■ AVAILABLE DATA
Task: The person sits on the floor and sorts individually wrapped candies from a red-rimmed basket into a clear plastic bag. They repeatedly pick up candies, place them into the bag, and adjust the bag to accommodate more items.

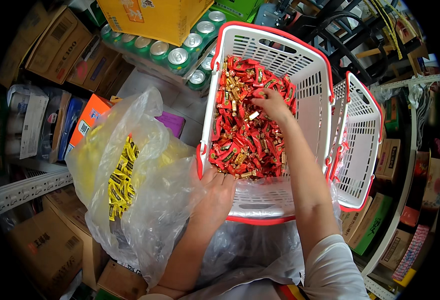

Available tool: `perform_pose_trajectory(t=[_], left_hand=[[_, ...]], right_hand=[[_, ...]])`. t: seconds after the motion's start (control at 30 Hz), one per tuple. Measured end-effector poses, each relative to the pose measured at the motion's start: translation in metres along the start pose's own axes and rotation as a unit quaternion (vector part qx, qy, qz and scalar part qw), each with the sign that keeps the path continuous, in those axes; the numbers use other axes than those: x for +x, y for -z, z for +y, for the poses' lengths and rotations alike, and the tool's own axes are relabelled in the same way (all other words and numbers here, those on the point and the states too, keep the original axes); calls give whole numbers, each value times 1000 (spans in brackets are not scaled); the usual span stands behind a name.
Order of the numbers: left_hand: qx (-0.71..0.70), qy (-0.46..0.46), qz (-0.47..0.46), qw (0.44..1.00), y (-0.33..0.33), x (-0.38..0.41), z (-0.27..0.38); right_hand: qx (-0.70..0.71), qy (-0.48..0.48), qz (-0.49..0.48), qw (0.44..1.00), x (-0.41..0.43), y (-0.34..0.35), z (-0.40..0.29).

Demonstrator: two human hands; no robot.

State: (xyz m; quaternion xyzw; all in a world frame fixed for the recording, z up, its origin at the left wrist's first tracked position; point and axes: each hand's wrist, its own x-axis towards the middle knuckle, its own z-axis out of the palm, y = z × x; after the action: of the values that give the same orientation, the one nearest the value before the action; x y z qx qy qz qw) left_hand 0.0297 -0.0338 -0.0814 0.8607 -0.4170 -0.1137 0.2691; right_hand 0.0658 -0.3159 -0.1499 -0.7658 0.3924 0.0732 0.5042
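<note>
A white plastic shopping basket (310,112) with red trim stands before me, with a heap of red- and gold-wrapped candies (250,138) in it. Over the far part of the heap, my right hand (274,107) pinches a red-wrapped candy (259,93) between thumb and fingers. My left hand (216,193) reaches over the near left of the basket; its fingers curl down at the candies and the tips are hidden. Left of the basket, beside my left forearm, is a large clear plastic bag (152,191) holding yellow-wrapped candies (122,180).
A second white basket (360,153) adjoins on the right. Shrink-wrapped green cans (178,57) sit behind on the left, under a yellow carton (156,18). Cardboard boxes (51,243) and metal shelving (32,189) line the left; a shelf with boxes (388,159) lines the right.
</note>
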Motion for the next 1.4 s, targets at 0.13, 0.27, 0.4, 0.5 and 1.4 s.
perform_pose_trajectory(t=[0.13,0.27,0.4,0.5,1.4], left_hand=[[35,-7,4,999,3,-1,-1],[24,-4,0,1000,-2,-1,0],[27,7,-14,1000,-2,-1,0],[42,4,-22,999,1,0,2],[50,-118,151,980,7,-12,22]], right_hand=[[-42,67,71,994,-2,-2,6],[-57,-14,-32,998,-1,-30,0],[-62,-34,-107,992,-10,-57,-5],[142,-31,-176,973,-22,-27,-4],[704,170,-305,618,-259,21,-106]])
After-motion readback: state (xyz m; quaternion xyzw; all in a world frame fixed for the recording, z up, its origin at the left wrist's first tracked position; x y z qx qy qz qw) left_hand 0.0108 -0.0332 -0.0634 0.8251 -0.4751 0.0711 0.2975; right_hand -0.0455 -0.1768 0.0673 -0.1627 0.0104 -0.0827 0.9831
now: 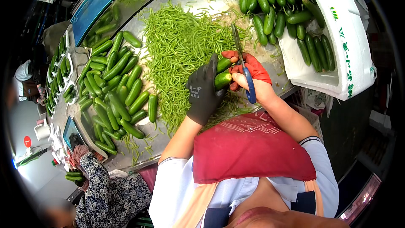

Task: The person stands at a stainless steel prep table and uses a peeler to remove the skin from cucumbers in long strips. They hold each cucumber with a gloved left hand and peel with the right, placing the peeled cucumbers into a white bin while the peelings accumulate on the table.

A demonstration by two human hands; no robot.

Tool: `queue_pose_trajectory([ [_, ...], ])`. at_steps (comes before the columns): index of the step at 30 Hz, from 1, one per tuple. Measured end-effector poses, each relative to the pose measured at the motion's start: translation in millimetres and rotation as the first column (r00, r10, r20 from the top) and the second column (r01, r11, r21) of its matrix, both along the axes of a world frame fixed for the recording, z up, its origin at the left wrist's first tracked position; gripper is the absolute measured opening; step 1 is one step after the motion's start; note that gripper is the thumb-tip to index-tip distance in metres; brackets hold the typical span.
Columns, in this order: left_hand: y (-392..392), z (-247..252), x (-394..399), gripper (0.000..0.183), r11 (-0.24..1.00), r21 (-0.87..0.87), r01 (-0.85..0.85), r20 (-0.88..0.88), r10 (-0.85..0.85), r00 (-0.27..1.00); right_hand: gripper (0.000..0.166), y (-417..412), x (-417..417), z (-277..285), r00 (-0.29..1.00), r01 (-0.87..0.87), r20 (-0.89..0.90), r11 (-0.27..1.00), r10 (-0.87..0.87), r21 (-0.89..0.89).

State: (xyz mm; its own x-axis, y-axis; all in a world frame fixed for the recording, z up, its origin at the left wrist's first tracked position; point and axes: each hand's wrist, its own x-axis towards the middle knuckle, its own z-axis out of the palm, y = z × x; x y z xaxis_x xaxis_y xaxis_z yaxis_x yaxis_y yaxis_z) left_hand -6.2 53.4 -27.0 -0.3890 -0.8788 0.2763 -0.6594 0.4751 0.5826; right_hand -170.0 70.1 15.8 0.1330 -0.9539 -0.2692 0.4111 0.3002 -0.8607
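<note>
My left hand (205, 90), in a black work glove, holds two small green cucumbers side by side. The upper cucumber (224, 65) and the lower cucumber (222, 80) both point their ends at my other hand. My right hand (251, 74) wears a red glove with bare fingertips showing. In it is a pair of scissors with blue handles (250, 88); the metal blades (236, 39) point away from me. The fingertips of this hand touch the cucumbers' ends. Beneath and beyond both hands spreads a broad heap of thin green stem-like pieces (177, 38).
Many loose cucumbers (117, 91) lie piled on the metal table (148, 153) at left. A white foam box (348, 50), tipped on its side, spills cucumbers (280, 22) at right. A person in a patterned sleeve (98, 177) holds cucumbers at lower left. A blue-edged metal wall (95, 9) bounds the far left.
</note>
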Motion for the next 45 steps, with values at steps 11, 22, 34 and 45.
queue_pose_trajectory([
  [11, 3, 2, -1, 0.081, 0.996, -0.083, -0.031, 0.086, 0.038, 0.996, 0.041, 5, 3, -5, 0.996, 0.070, 0.054, 0.996, -0.067, -0.046],
  [22, 5, -3, 0, 0.085, 0.999, -0.014, -0.030, 0.108, 0.031, 0.994, 0.044, 4, 0, -16, 0.994, 0.046, 0.097, 0.999, -0.046, 0.004],
  [34, 2, -11, -1, 0.083, 1.000, 0.020, -0.005, 0.047, 0.004, 0.999, 0.046, 3, 3, -12, 0.997, 0.061, 0.046, 0.998, -0.060, -0.016],
  [45, -1, -2, -2, 0.069, 0.997, -0.042, -0.057, 0.096, 0.061, 0.993, 0.041, 3, 4, -12, 0.893, -0.016, -0.418, 0.917, -0.166, -0.399],
])
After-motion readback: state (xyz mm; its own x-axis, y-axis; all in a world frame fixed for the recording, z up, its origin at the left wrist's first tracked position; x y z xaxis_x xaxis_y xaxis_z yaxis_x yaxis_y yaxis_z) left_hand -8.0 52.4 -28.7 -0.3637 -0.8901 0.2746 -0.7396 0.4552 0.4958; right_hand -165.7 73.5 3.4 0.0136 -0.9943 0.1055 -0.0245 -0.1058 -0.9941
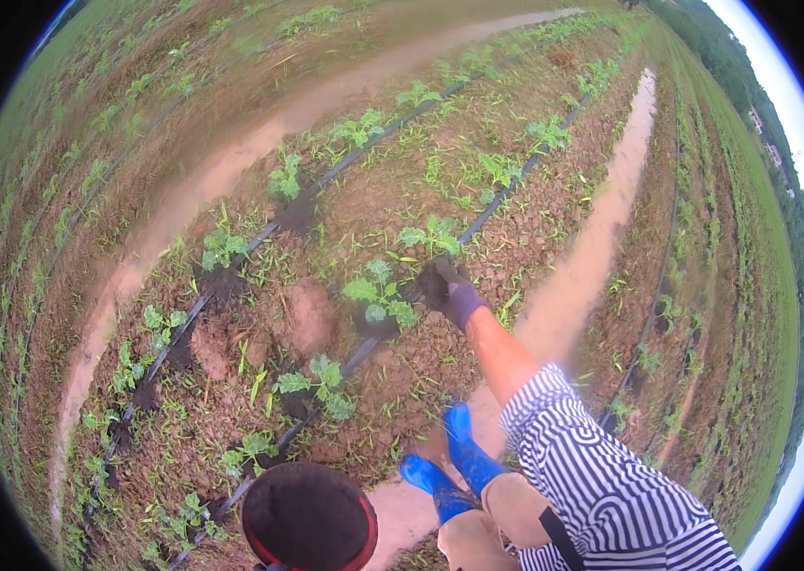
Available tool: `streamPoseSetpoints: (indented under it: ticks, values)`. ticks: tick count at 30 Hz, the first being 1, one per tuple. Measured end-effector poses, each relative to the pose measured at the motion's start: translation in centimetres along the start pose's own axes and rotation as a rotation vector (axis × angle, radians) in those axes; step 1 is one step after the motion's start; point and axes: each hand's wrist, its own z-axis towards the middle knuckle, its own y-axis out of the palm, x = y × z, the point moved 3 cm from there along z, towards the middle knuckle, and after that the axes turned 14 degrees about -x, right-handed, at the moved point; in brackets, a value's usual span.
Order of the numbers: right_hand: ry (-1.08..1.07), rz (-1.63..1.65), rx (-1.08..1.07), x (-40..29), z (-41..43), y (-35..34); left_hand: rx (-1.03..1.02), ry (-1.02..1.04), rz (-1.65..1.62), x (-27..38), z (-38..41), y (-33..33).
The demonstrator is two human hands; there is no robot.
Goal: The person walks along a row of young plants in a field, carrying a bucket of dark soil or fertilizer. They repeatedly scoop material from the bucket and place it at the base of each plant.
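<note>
My right hand (448, 289), in a purple glove with dark, soiled fingers, reaches low over the bed. Its fingers are curled around what looks like dark soil, though blur hides the detail. Just beyond it grows a leafy seedling (434, 237); another seedling (380, 294) stands to its left, with dark soil (375, 327) at its base. A black drip line (363, 351) runs along this row, passing under or beside the hand. My left hand is out of view. At the bottom edge is a round bucket (309, 510) with a red rim, filled with dark material.
My blue boots (470, 450) stand at a muddy water-filled furrow (580, 285). A second drip line (188, 317) with seedlings runs to the left, past bare clods (309, 314). Another wet furrow (152, 228) lies farther left. More planted rows (666, 314) extend right.
</note>
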Motion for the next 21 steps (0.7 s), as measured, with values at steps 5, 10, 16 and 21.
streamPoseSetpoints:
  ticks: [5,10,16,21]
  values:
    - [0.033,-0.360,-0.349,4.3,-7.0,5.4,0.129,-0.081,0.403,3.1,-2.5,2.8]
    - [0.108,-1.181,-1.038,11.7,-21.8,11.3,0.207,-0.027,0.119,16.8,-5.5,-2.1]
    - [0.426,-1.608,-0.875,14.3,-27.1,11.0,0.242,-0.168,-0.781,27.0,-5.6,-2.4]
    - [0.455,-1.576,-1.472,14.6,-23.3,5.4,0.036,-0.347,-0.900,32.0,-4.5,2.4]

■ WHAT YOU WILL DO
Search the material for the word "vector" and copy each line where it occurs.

■ WRITTEN SOLUTION
Available tool: `perform_pose_trajectory(t=[_], left_hand=[[_, ...]], right_hand=[[_, ...]])`. t: seconds after the motion's start (control at 30 Hz), one per tuple. Measured end-effector poses, each relative to the pose measured at the motion's start: translation in metres along the start pose's own axes and rotation as a unit quaternion (vector part qx, qy, qz and scalar part qw), each with the sign that keeps the path continuous, in those axes; the numbers use other axes than those: x for +x, y for -z, z for +y, for the poses' lengths and rotations alike, and the tool's own axes are relabelled in the same way (all other words and numbers here, those on the point and the states too, keep the original axes); calls give whole numbers, each value times 1000 (spans in brackets are not scaled); the usual span stands behind a name.
Available tool: `streamPoseSetpoints: (indented under it: ticks, values)`. ticks: tick count at 30 Hz, the first being 1, one per tuple. Measured end-effector poses, each relative to the pose measured at the motion's start: translation in centimetres along the start pose's own axes and rotation as a rotation vector (axis × angle, radians) in those axes; step 1 is one step after the motion's start; point and axes: each hand's wrist, its own z-axis towards the middle knuckle, its own y-axis out of the palm, x = y × z, the point moved 3 cm from there along z, towards the middle knuckle, and after that the axes turned 14 degrees about -x, right-handed, at the moved point; in brackets, a value's usual span.

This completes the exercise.